いくら勃起して射精ができるようになったからとは言っても、セックスとは別問題です。 「立てば出せ、出せば入れろの親心」と言った所でしょうか。 ですが、23歳になっても彼女どころか女友達も殆どおらず、「ナンパ」する意気地もない私には、女性とセックスする機会はありませんでした。 友人から彼女とのセックスの話を聞かされる度に、「焦り」にも似た感情が芽生えてきました。 K.K.さんは彼氏に「ぞっこん」ですし、そうかと言って他に女友達もいません。 周りに童貞の友人がいなくなるにつれ、童貞である事に引け目を感じ始めました。 たまたま友人からトルコ風呂の割引券をもらっていたので、思い切って行ってみようかなとも思うのですが、周りの友人達はいつも、
「風俗で『筆降ろし』するなんて、もてない奴だけだ!」
と馬鹿にしていたので、余り気が進みませんでした。 それでも「チェリーボーイ」と嘲笑われるよりはずっとましなはずです。 ちなみに当時は「個室付浴場」の俗称が「トルコ風呂」から「ソープランド」に移行している最中でした。 確か1984年にトルコの留学生が新聞に苦情の投稿をした事がきっかけだったと記憶しています。
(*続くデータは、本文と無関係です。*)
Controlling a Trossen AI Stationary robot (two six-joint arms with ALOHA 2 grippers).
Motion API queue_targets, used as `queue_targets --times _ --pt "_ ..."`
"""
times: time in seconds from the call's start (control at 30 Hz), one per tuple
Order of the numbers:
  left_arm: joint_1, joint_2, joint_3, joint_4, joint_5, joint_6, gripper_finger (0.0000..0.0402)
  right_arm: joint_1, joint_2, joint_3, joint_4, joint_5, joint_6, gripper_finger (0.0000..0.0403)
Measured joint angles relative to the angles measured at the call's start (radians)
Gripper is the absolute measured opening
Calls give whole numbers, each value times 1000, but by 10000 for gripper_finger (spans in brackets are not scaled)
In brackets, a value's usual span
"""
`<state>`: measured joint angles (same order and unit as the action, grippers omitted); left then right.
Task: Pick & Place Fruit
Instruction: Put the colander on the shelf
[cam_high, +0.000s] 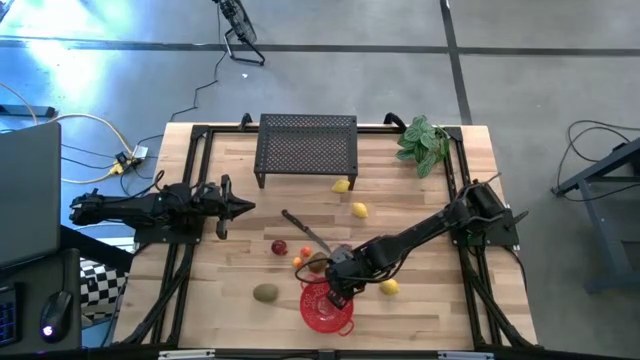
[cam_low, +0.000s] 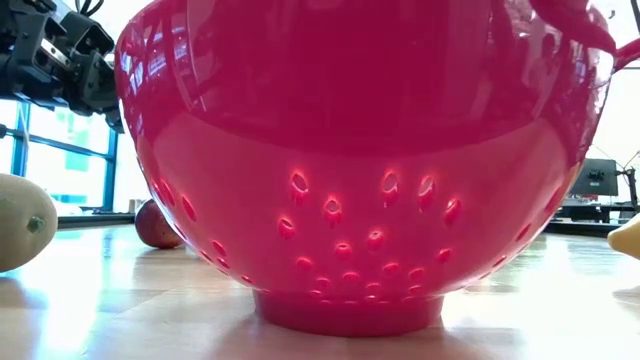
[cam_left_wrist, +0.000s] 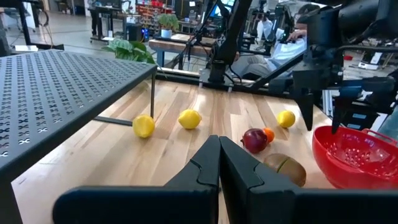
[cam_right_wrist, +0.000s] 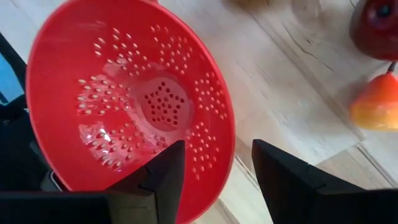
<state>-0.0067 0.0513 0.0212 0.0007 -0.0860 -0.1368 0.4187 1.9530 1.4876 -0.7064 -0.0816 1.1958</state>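
Fruit scattered mid-table: kiwi (cam_high: 317, 263) nearest, just at 11 o'clock of right gripper (cam_high: 338, 290), which hangs open, empty, over red colander (cam_high: 322, 312) rim. Left gripper (cam_high: 240, 207) parked at 9 o'clock, fingers together.

Both arms are dark, nearly black, built of boxy jointed segments. The left arm (cam_high: 150, 208) is chunky and blocky near its base, narrowing toward a pointed tip. The right arm (cam_high: 420, 235) has a long slim forearm between bulkier joint housings. Seen from the left wrist, that arm's two fingers (cam_left_wrist: 239, 171) are matte black, flat-faced wedges with angular edges. From the right wrist, the fingers (cam_right_wrist: 298, 180) are likewise black, smooth, and squared off.
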Motion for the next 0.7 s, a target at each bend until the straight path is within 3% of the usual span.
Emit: queue_targets --times 0.7 --pt "0 2 0 0 0 -1 0 6 66 0 50 31 -68 179"
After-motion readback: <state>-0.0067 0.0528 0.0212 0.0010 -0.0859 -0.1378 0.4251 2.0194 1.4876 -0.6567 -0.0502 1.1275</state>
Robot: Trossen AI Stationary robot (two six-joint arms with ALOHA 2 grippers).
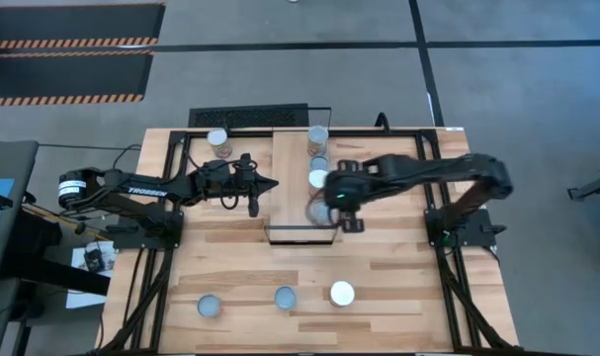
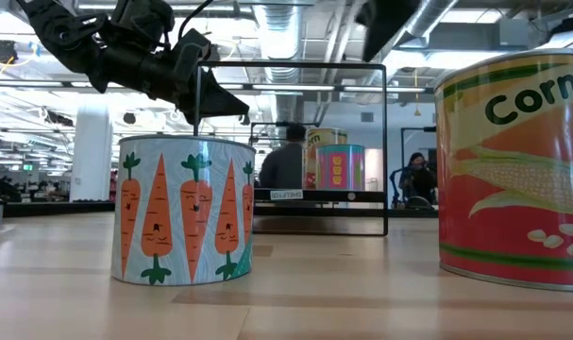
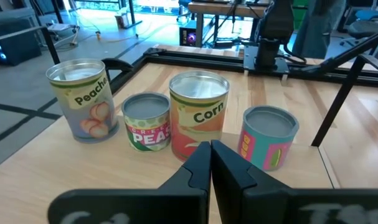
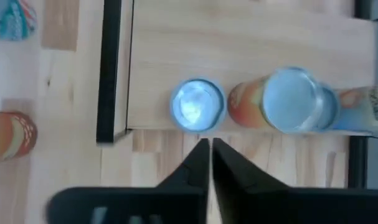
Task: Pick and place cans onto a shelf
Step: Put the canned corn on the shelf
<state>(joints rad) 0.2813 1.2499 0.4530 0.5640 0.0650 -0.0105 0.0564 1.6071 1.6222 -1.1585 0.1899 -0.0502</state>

私は元々意気地がなくて、本番には弱いタイプです。 いざ行こうとなるとあれこれ考えてなかなか実行に移せませんでした。 週刊誌や風俗情報ばかり読んで知識ばかり増やしても、実際の経験はいつまでもゼロのままでした。 K.K.さん以外の女性をオナペットにしたのでは、マスターベーションしても射精できずに萎えてしまう事も行動を躊躇わせました。 もしトルコ風呂で成功(性交?)できなかったら、私は一生童貞のままになってしまうという不安が常に頭をよぎります。 そして余計な不安を抱えていれば、直ぐに萎えてしまいセンズリすらまともにできないのですから、結果は目に見ています。 何年も金と時間をかけてやっとここまで回復させたのに、失敗して「自信」を失えば、振り出しからやり直しにすらなりかねないと考えると、私はすっかり怖じ気づいてしまい、周りの「武勇伝」を聞かされる度に「行動しなければ何も変わらない」という思いとの葛藤が生じました。
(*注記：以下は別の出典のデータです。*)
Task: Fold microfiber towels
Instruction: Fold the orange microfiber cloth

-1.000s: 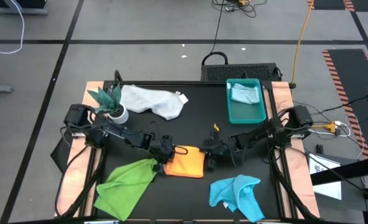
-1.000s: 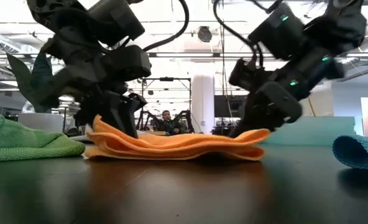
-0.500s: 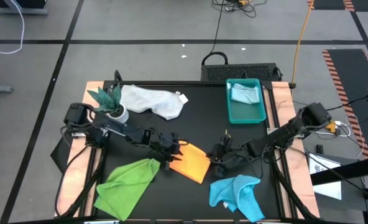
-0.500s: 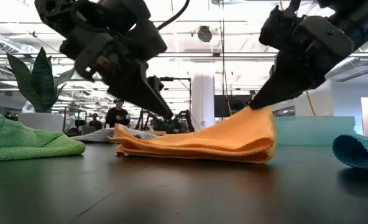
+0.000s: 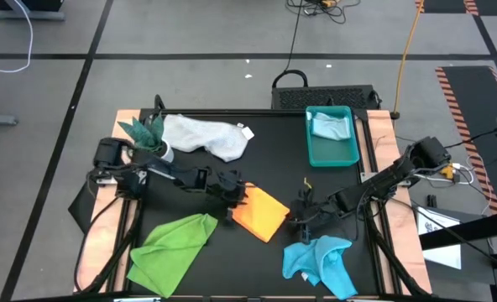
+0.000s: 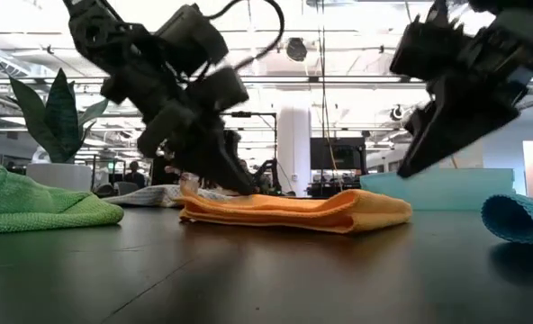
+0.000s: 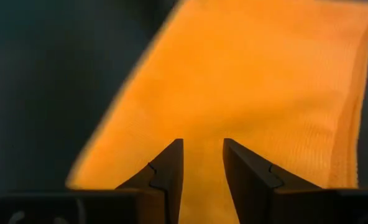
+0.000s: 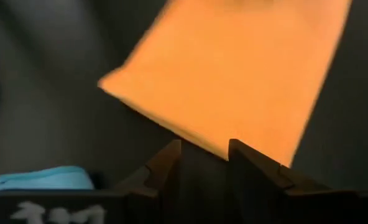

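High view: folded orange microfiber towel (image 5: 259,212) lies skewed mid-table on the black worktop (image 5: 265,159), nearer its front edge, left gripper (image 5: 236,195) over its rear-left corner, right gripper (image 5: 301,220) just off its right edge, clear of it. Low view: towel flat in layers, left fingers down at its edge, right gripper (image 6: 411,166) lifted, holding nothing. Wrist views: left fingers (image 7: 168,174) slightly parted with cloth beneath, grip unclear; right fingers (image 8: 165,168) parted, empty; risk, as I judge it — the left claw snagging the top layer on lifting, undoing the fold.
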### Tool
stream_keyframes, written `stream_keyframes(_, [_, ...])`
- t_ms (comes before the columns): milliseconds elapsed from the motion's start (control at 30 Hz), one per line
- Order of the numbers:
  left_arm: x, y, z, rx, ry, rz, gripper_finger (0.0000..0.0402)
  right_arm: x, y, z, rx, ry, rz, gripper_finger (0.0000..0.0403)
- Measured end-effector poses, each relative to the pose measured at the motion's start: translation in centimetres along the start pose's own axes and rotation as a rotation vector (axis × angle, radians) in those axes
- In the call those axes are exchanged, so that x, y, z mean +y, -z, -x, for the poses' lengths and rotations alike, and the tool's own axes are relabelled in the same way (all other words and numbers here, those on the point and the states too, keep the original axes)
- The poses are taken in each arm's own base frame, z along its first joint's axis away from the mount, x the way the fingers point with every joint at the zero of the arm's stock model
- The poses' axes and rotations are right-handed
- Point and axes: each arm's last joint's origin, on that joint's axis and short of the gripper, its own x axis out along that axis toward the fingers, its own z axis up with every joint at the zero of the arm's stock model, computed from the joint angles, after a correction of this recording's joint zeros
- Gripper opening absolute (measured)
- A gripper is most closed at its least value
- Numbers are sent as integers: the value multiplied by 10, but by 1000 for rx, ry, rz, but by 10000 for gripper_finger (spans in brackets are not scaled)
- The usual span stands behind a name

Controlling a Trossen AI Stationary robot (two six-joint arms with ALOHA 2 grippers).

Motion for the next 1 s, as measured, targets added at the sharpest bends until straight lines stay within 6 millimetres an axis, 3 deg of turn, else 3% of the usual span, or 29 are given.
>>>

ある日K.K.さんと雑談をしている最中、軽い猥談になった時、「やっぱり男の人は経験があった方がいいわ。 経験のない男性だとちょっとね。」と口にしたその言葉に、「やばい」と思い、決心が付きました。 仕事が休みの日に、当日最初の客になれるように、夕方お店に向かいました。 家は吉原の直ぐそばで、駅や商店街より近くに日本最大のトルコ街があります。 距離的にはすごく身近なのですが、心理的距離が生まれて初めて縮まった瞬間でした。